"I'm unbelievably sorry for my role in all of this."

Friendly Fire

Nishad Singh, a cofounder and former Director of Engineering of the now-bankrupt cryptocurrency exchange FTX, officially pled guilty to six federal charges on Tuesday.

Among other charges, Singh admitted to committing wire fraud. This would be less surprising if Singh hadn't been one of the four members of a secret FTX exec Signal chat allegedly called "wirefraud."

“I'm unbelievably sorry for my role in all of this," Singh told the Manhattan courtroom on Tuesday, according to The Wall Street Journal, "and the harm that it has caused."

With the exception of disgraced ex-FTX CEO Sam Bankman-Fried, who's currently on house arrest at his parent's multi-million dollar Palo Alto pad awaiting criminal trial, Singh is the last of the "wirefraud" kids — a group that also included Tumblr queen Caroline Ellison, former Alameda Research CEO and Bankman-Fried's rumored ex-girlfriend, and FTX cofounder Gary Wang — to plead guilty to multiple charges.
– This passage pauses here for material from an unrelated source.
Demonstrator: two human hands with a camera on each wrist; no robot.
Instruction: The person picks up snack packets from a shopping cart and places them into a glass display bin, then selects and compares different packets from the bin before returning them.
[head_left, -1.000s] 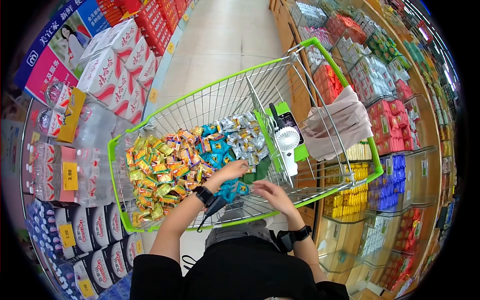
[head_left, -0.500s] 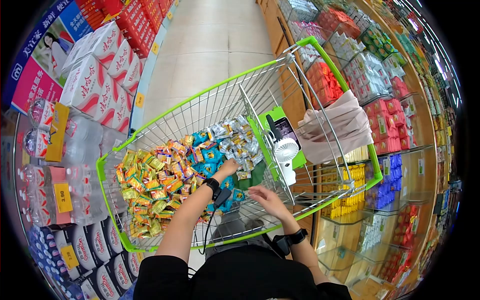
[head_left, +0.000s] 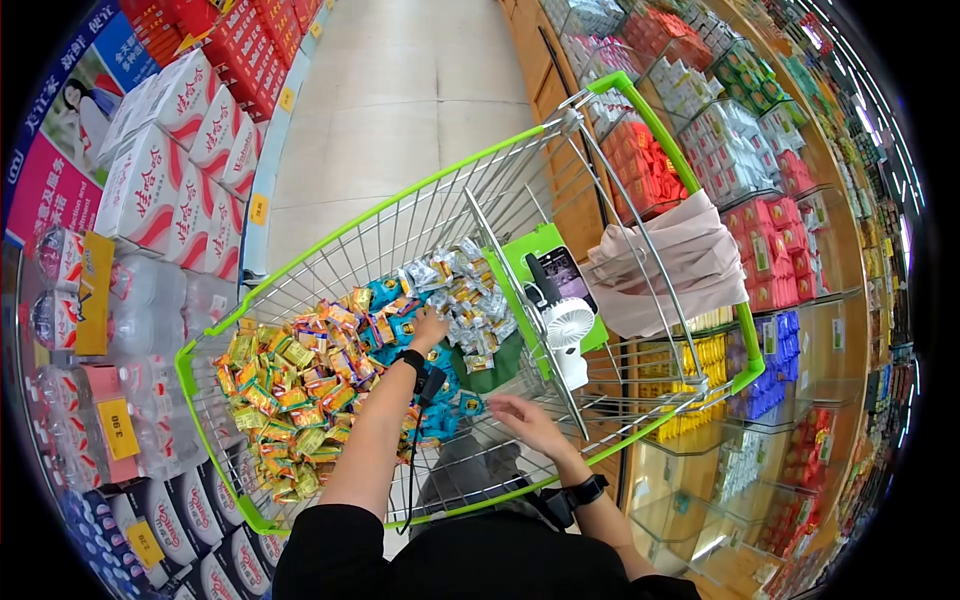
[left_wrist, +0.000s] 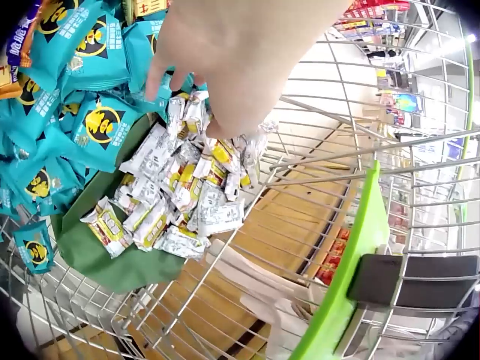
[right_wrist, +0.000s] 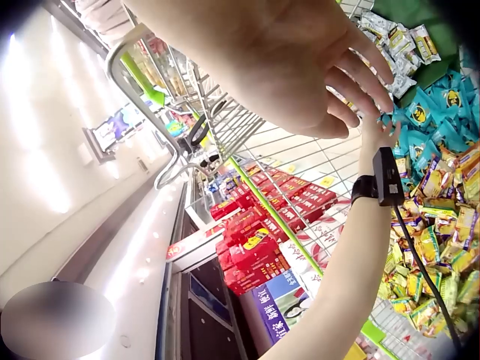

As a result, Singh may have to testify against SBF, the only one of the group who seemingly wants to fight the charges. And while it surely won't be fun for any of SBF's friends and former coworkers to take the stand against him, for Singh, it might just sting the worst. According to the WSJ, the two have been friends for years, going back to grade school.

We Go Back

As the WSJ tells it, Singh — widely regarded as the nicest, most approachable member of the FTX inner circle — was actually close high school friends with Bankman-Fried's younger brother, Gabe. He joined Alameda, the SBF-founded crypto hedge fund, shortly after graduating from The University of California, Berkley with top honors.

The engineer ultimately went on to help Bankman-Fried architect FTX, which launched in 2019. And the rest, as they say, was short-lived, chaotic, and spectacularly disastrous history.

Per the WSJ, a lawsuit filed Tuesday by the Securities and Exchange Commission details that Singh wrote the code that, as the WSJ puts it, "allowed Bankman-Fried to divert FTX customer funds" to Alameda. Singh has also apparently admitted to knowing about the misappropriation of customer funds.

The WSJ further notes that a number of FTX employees were shocked to discover that Singh, seen by so many as one of the nice guys, was involved in any wrongdoing. But, hey. Bankman-Fried seemed pretty nice, too.

READ MORE: How FTX's Nishad Singh, Once an Honors Student, Turned to Crypto Crime [The Wall Street Journal]

More on groupchats: SBF and Caroline Ellison Allegedly Had a Secret Groupchat Called "Wirefraud"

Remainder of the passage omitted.